The above definition does not clarify whether an Indian employee working in a country other than those covered by SSA will be called an “international worker” or not.

Prior to the notification, expatriates had no compulsion to contribute to the Employee Provident Fund / Pension Scheme. They usually continued to pay into their home country’s social security system so that their pension account doesn’t show a ‘break in service’. But with the current amendment in the Indian PF scheme, they will have to contribute to the EPF and will get the same treatment as Indian workers in their country.

The international workers are required to contribute 12 per cent of their salary to the Indian social security scheme irrespective of the contribution they make to such schemes in other countries. The employers are also required to match an equal amount i.e. 12 per cent of salary as their contribution to the scheme.

Indian employees having worked or going to work in a foreign country with which India has signed SSA will be allowed to avail their pension benefits right in India. Likewise, expatriates need not pay contributions to Indian retirement schemes.

The scheme appears to be a good and beneficial scheme for those persons who fall in the category of “ international workers” and go to work in those countries with which India has signed SSA.

Other International workers, i.e. those employees going to foreign country and foreign employees coming to India from the countries with which India has not signed SSA, will suffer the following disadvantages.

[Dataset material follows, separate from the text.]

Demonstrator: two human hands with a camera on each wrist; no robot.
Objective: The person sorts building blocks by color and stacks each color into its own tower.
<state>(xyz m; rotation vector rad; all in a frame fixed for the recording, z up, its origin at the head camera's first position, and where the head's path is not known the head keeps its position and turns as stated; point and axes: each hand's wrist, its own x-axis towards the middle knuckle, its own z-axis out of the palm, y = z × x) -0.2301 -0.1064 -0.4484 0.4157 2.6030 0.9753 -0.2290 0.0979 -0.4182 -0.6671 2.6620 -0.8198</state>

They will be required to contribute to the social security system in their home country as well as the host country. The income tax benefit for the deduction under section 80C of the Income tax Act will not be available for the contribution made in the foreign social security scheme.

The scheme permits withdrawal on fulfillment of specified conditions and on reaching the age of retirement. This is particularly important because most of the employees who go to work abroad may return to their home country much before retirement.

Therefore, as far as Indians going to work abroad are concerned, they will contribute to PF etc. in the host country and in the absence of SSA, the benefit of withdrawal of amount is not available and as a result the amount will remain blocked in the foreign country.

As far as foreigners coming to India are concerned, they will contribute in the PF scheme in India and in the absence of SSA, the benefit of withdrawal of amount is not available and as a result the amount will remain blocked in India.

The above is important because India has so far signed SSA only with Belgium, Germany and France. The entire objective of such agreements is to ensure a level playing-field for mobile employees. These agreements aim to protect the interests of Indian as well as foreign employees by securing exemption from social security contributions in case of short-term assignments in the other country.

This certainly is a good gesture shown by Indian government, but far too premature till the SSAs are signed with more countries particularly those which are involved in deputing employees to India or employing Indians in their country.